Era il 1999, pieno agosto, quando il cielo di Porto Empedocle venne sconvolto da un terribile boato. Una coppia di Tornado, appartenenti al 156° gruppo volo del 36° Stormo di Gioia del Colle, erano decollati alcuni istanti prima per una crociera d’addestramento con manovra “sotto i cento piedi”, a bassissima quota, solo per piloti di comprovata esperienza. Ancora oggi non è chiaro cosa possa aver causato la caduta del velivolo gregario, che si trova oggi sul fondo del mare, con una scatola nera ancora da trovare: l’unica cosa certa era che una caduta in quell’istante avrebbe causato una sicura tragedia, considerato il continuo susseguirsi dei centri abitati affacciati sullo splendido mare siciliano. Con una disperata manovra, l’equipaggio, con tenacia e sangue freddo, decide di dirigere il Tornado verso il mare, sulla cui superficie impatta tanto violentemente da causare la morte di due giovani e promettenti ufficiali: il pilota Ten. Col. Marco Cò, e il suo navigatore, Ten. Col. Giuseppe Cornacchia.
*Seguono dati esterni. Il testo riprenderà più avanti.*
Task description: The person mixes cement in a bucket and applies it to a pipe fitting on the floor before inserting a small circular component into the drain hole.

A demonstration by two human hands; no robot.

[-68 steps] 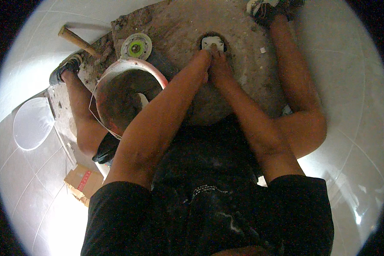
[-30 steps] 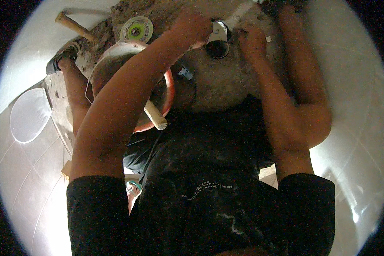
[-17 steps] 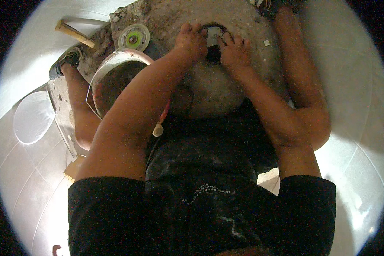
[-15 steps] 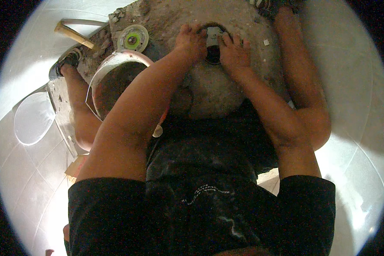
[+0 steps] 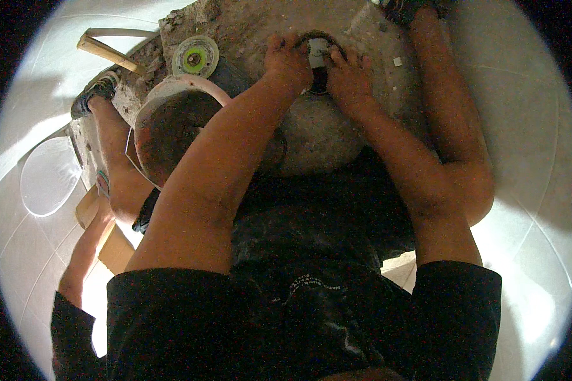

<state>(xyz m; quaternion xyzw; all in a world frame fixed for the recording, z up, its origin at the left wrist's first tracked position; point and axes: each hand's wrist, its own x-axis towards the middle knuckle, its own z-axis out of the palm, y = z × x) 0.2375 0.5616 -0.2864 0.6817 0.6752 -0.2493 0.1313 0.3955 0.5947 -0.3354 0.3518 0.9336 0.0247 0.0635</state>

A distanza di tanti anni, la comunità empedoclina e tutti coloro che, per servizio o per amore, ne hanno conosciuto e apprezzato il coraggio e la dedizione, hanno desiderato rendere omaggio alla memoria di due giovani ai quali la vita ha sempre posto innanzi un’infinità di sfide, tutte vinte, così come anche l’estremo duello con la morte nel desiderio di salvare quella altrui. Tra i due c’era, appunto, anche Marco, “rampollo” di una conosciutissima famiglia manerbiese, i Cò, uomo brillante e al quale, grazie alle memorie dei famigliari, custodite gelosamente nel profondo dell’animo, non si può che guardare come modello di integrità, fedeltà ed estremo senso dell’onore e del dovere.
Aitante e distinto, culturalmente e professionalmente preparatissimo, cordiale e generoso, pilota eccellente: questi sono solo alcuni degli attributi riconosciuti alla straordinaria personalità di un giovane, nato nel 1965 e morto a soli trentaquattro anni, da parte dei suoi superiori, scritti nero su bianco nelle innumerevoli carte che scandiscono, anno dopo anno, la brillante carriera dell’aviatore manerbiese. La firma sul monumento, laggiù in Sicilia, è di Placido Casella: su una roccia basaltica, simbolo di solidità e radicamento al territorio della Trinacria e dipinta con le tinte del Tricolore, poggia il “timone” di un Tornado, dritto verso l’infinito Mediterraneo, ad imperitura memoria di un tanto grande sacrificio.
L’Aereonautica, la grande passione di Marco, non gli aveva impedito di donare la propria umanità anche al prossimo: ne hanno un ricordo affettuoso i fratelli e la moglie, Daniela, nonché un fulgido esempio i figli, Federico e Davide, degni eredi di una grande storia come quella del loro padre. Un cuore a metà tra le nuvole del cielo e le nebbie della Bassa, alle quali Cò deve le sue origini ma alle quali lascia un’eredità di enorme valore.
“La cerimonia mi ha toccata nel profondo: non mi aspettavo che così tante persone avessero a cuore quanto accaduto e coloro che, in quel terribile giorno, hanno perso la vita. L’Aeronautica è una grande famiglia che non ci ha abbandonato. Ringrazio di cuore tutti i donatori che hanno reso possibile la realizzazione del monumento e, inoltre, il Capo di Stato Maggiore Gen. Goretti, l’ex Capo di Stato Maggiore Gen. Preziosa, il Gen. Casella, il Gen. Vestito e il Gen. Del Bene che, nonostante i loro molti impegni, hanno voluto essere presenti – racconta la moglie Daniela – Marco aveva un grande sogno nel cassetto: quello di servire il proprio Paese il più in alto possibile, nello spazio. Ricordo ancora quando, dopo aver superato il selettivo esame per l’abilitazione alla guida dei Tornado, tirò fuori dal cassetto il suo prossimo traguardo da superare: era una cartellina con dei fogli e una domanda per essere ammesso ai programmi della NASA”. Oggi ricordiamo, ancora, la perdita di un grande uomo, ma percepiamo, nell’amore dei propri cari e nei racconti delle sue imprese, il significato profondo di un’indole che, senza dubbio o presunzione, possiamo definire eroica.